> **Action item**: After repeating the line containing "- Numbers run", stop; until then, repeat each line of the listing below exactly, starting with the first.
=== Collected data ===
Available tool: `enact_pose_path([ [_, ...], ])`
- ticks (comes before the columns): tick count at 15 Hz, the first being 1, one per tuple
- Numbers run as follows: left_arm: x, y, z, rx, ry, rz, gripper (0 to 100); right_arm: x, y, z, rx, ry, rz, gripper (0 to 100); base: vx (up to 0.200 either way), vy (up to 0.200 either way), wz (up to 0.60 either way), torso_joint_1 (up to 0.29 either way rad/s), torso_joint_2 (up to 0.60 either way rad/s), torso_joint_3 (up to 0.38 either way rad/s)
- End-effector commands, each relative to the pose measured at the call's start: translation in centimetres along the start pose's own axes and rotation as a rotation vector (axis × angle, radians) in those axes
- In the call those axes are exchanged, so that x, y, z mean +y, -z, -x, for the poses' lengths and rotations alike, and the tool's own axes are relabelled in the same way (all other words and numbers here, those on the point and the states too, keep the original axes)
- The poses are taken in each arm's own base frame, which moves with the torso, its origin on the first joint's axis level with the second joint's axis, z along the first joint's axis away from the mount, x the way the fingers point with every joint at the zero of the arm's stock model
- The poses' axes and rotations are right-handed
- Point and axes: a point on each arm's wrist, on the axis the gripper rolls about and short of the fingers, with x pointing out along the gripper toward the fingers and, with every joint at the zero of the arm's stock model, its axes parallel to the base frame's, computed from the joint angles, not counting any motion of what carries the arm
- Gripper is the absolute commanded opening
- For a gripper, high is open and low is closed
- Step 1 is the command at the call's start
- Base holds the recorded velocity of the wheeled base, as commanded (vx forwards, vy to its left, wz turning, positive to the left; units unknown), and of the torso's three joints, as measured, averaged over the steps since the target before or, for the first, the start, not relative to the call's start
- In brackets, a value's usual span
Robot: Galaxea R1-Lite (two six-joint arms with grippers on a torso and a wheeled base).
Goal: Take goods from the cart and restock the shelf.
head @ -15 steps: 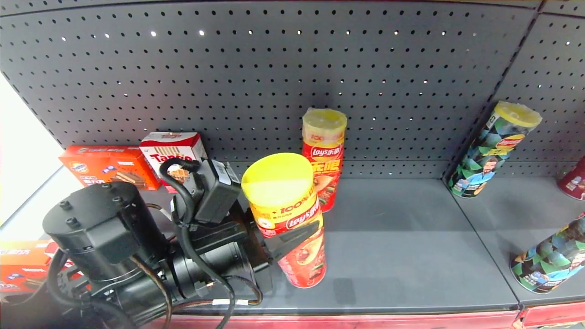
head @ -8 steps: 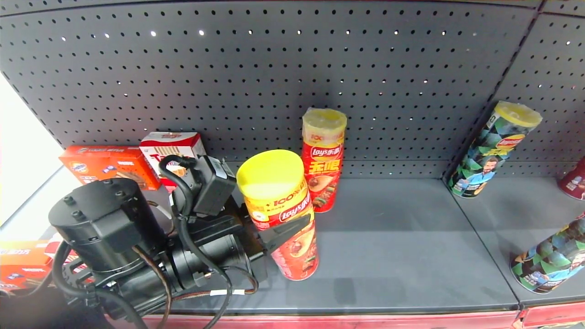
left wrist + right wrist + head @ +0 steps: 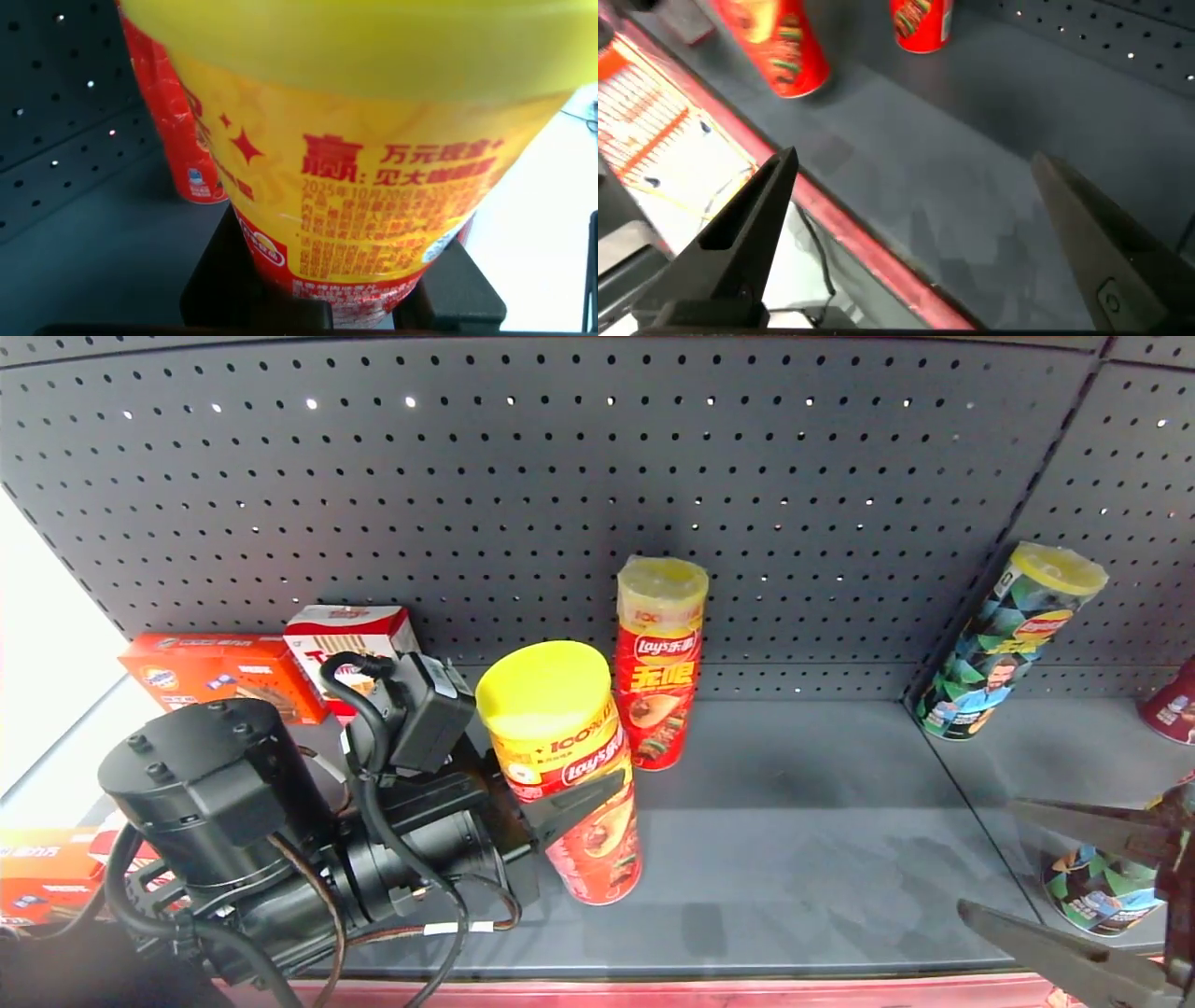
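One held can: a red chip can (image 3: pixel 560 756) (image 3: pixel 374 187) (image 3: pixel 785 47) with a yellow lid was tilted, its lid leaning toward the left and its base at the front part of the shelf; whether the base touched the deck could not be told.
Left claw: the left gripper (image 3: pixel 574 798) (image 3: pixel 341 299) was clenched on the red chip can around its middle, one black finger across the front of the label.
Second can: a matching red can (image 3: pixel 658 663) (image 3: pixel 187 140) (image 3: pixel 920 21) stood upright just behind the held one, close to the back panel, the two apart.
Shelf: the grey shelf deck (image 3: pixel 794 859) (image 3: pixel 971 168) carried both cans, with a red edge strip (image 3: pixel 653 989) (image 3: pixel 850 224) along its front.
Right claw: the right gripper (image 3: pixel 985 859) (image 3: pixel 913 159) hung released, fingers spread wide, over the front right of the shelf deck, well apart from the red cans.
Right-side cans: a green patterned can (image 3: pixel 1008 639) leaned at the back right; another patterned can (image 3: pixel 1111 887) sat near the front, partly behind the right gripper; a dark red can (image 3: pixel 1172 705) showed at the far edge.
Boxes: an orange box (image 3: pixel 219 674) and a white-and-red box (image 3: pixel 350 639) sat side by side at the back left.
Back panel: a dark perforated panel (image 3: pixel 560 476) rose behind everything.
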Motion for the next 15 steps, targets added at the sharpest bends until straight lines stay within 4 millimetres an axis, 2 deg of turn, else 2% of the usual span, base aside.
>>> enact_pose_path([
  [1,0.0,-0.2,0.0,-0.007,0.001,-0.003,0,-0.2,0.0,-3.1,0.078,-0.024,0.003,100,0.000,0.000,0.00,0.000,0.00,0.000],
  [4,0.0,-0.2,0.0,-0.007,0.001,-0.003,0,0.0,-0.8,-4.9,0.093,-0.027,0.007,100,0.000,0.000,0.00,0.000,0.00,0.000],
  [5,0.0,-0.1,0.0,-0.004,0.001,-0.001,0,-0.2,-1.8,-6.0,0.082,-0.017,0.009,100,0.000,0.000,0.00,0.000,0.00,0.000],
  [8,-0.1,0.0,0.1,0.000,0.001,0.000,0,-0.7,-3.1,-8.4,0.073,-0.015,0.014,100,0.000,0.000,0.00,0.000,0.00,0.000],
  [11,-0.1,0.0,0.1,0.000,0.001,0.000,0,-0.9,-3.0,-10.0,0.099,-0.016,0.010,100,0.000,0.000,0.00,0.000,0.00,0.000],
  [15,-0.1,0.1,0.1,0.003,0.001,0.001,0,-1.5,-3.4,-14.1,0.067,-0.019,0.014,100,0.000,0.000,0.00,0.000,0.00,0.000],
])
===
> **Written solution**:
Available tool: `enact_pose_path([ [_, ...], ])`
- ticks (comes before the columns): tick count at 15 Hz, the first being 1, one per tuple
- Numbers run as follows: left_arm: x, y, z, rx, ry, rz, gripper (0 to 100); right_arm: x, y, z, rx, ry, rz, gripper (0 to 100); base: vx (up to 0.200 either way), vy (up to 0.200 either way), wz (up to 0.60 either way), torso_joint_1 (up to 0.29 either way rad/s), torso_joint_2 (up to 0.60 either way rad/s), torso_joint_3 (up to 0.38 either way rad/s)

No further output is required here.